For the student housing sector, 2018 should once again prove a strong year, according to industry experts. College attendance is not slowing—even if graduate school applications decrease amid a low national unemployment rate. However, there are still issues to watch out for, particularly in certain markets seeing a lot of new supply. Here is an outlook on the sector for the upcoming year from several sector experts.

  1. Both investor interest and construction pipeline remain strong. Overall, demand for this property type—from a wide variety of investment sources--remains steady, and the sector will see demand from a wider variety of buyers, says Ryan Burke, senior analyst at real estate research firm Green Street Advisors. “There’s more capital coming into this space,” Burke says. Construction underway for the upcoming school year is seeing more growth by units than by the beds, which could be a signal that developers might be aiming to target more graduate students, says Barbara Byrne Denham, senior economist at research firm Reis Inc. “In general, there seems to be a lot of optimism. This market has considerable room to grow, considering the demand for college is always going up,” Denham adds. According to data firm Axiometrics, a RealPage company, development activity is in line with previous years. Preliminary figures from Axiometrics show 45,850 new off-campus beds coming on-line this year, compared to 44,244 in 2017 and 47,342 in 2016.
  2. Overall, rents are expected to increase. Rent growth by the unit is expected to rise by 3.4 percent in 2018, compared to 3.3 percent last year, Denham says. Rents, when looking at by-the-bed rates, are likely to jump 3.8 percent. In 2017, there was a 2.4 percent hike, she notes. On the one hand, these estimates from Reis—which may exclude some information from schools or landlords that do not share data—raise the question of affordability. On the other, new housing tends to fill up quicker than existing housing, Denham says. According to Axiometrics, annual effective rent growth is averaging 1.8 percent so far for the 2018-2019 leasing season—in line with the current cycle.
  3. Average occupancy rates should also continue to rise. For the past few years, leasing velocity has increased year-over-year, and occupancy is over 95 percent on average nationally, says Taylor Gunn, director of student housing at Axiometrics. “We’re seeing performance continue to outpace former years,” she says. Some stronger performing markets may start to shift to raising rents, she notes. For example, Kennesaw State University in Georgia has seen rent growth of 6.7 percent and its leasing velocity dipped from last year. However, the university also had experienced several years of higher-than-average occupancy.

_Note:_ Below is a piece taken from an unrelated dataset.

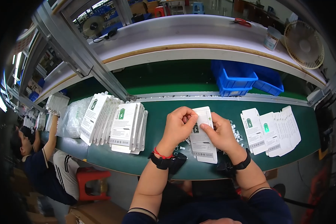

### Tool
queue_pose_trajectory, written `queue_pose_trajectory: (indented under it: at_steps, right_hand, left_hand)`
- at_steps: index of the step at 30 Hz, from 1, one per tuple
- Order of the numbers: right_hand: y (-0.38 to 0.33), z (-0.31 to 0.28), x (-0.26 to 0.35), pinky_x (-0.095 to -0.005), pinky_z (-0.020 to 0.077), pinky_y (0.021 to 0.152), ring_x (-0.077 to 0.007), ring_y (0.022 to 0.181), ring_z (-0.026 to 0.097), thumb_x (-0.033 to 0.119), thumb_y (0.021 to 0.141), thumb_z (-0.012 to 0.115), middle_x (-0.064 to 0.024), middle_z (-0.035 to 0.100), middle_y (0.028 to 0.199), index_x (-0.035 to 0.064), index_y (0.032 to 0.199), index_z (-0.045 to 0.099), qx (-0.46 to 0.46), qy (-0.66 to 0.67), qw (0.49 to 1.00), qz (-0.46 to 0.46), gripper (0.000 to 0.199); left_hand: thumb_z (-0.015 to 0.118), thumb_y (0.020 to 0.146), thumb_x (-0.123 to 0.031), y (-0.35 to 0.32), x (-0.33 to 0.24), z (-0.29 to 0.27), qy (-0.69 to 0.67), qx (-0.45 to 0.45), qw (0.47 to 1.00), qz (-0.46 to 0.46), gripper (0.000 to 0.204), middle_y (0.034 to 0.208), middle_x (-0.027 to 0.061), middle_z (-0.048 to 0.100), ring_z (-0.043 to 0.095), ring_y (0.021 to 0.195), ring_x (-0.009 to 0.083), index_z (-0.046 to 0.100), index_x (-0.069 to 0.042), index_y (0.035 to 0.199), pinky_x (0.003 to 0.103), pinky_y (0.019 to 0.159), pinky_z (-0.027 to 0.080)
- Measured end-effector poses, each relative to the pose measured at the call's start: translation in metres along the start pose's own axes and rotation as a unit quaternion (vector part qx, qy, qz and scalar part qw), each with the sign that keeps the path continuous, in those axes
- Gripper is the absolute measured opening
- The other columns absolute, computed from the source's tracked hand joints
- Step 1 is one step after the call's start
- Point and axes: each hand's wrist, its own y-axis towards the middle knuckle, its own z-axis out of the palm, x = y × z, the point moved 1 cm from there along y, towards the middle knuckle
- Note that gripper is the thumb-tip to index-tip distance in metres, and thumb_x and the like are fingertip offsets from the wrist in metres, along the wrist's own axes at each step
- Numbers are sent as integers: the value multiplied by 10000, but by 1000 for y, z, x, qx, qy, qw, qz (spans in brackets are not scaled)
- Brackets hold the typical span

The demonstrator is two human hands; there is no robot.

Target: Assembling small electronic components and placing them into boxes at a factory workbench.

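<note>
A flat white carton [204, 145] with a green battery print and grey band lies upright in front of me, between my hands. My right hand [222, 133] grips its right edge, the thumb lying across the face. With the fingers curled, my left hand [180, 125] pinches at the carton's upper left; whatever is between those fingertips is too small to make out. Small white ring-like pieces [236, 133] are scattered beside and behind the carton. To the right lies a fanned row of similar cartons [283, 130]. Thick stacks of them [124, 127] stand on the left.
A clear plastic bag [72, 117] sits beyond the left stacks. Blue bins [233, 78] stand under the white shelf [168, 35], which bears red-handled scissors [242, 22], a cup [272, 38] and a fan [304, 44]. A co-worker [48, 164] sits at the left.
</note>
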Motion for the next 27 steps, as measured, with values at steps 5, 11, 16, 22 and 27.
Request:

  4. Still, some markets may struggle with new supply. While there has been a lot of demand over the past few years, supply has increased at the same rate, Gunn says. “Last year, in part, there was an even bigger amount of supply delivered. It had quite a big impact on the market,” Gunn says. High levels of new supply are also expected this year, making it important to watch some of the affected markets, she adds. For example, Texas A&M University and Texas Tech University saw negative rent growth and a decline in occupancy rates because of new supply last year. At Texas A&M, there are 2,400 new off-campus beds expected this year, but no new supply at Texas Tech.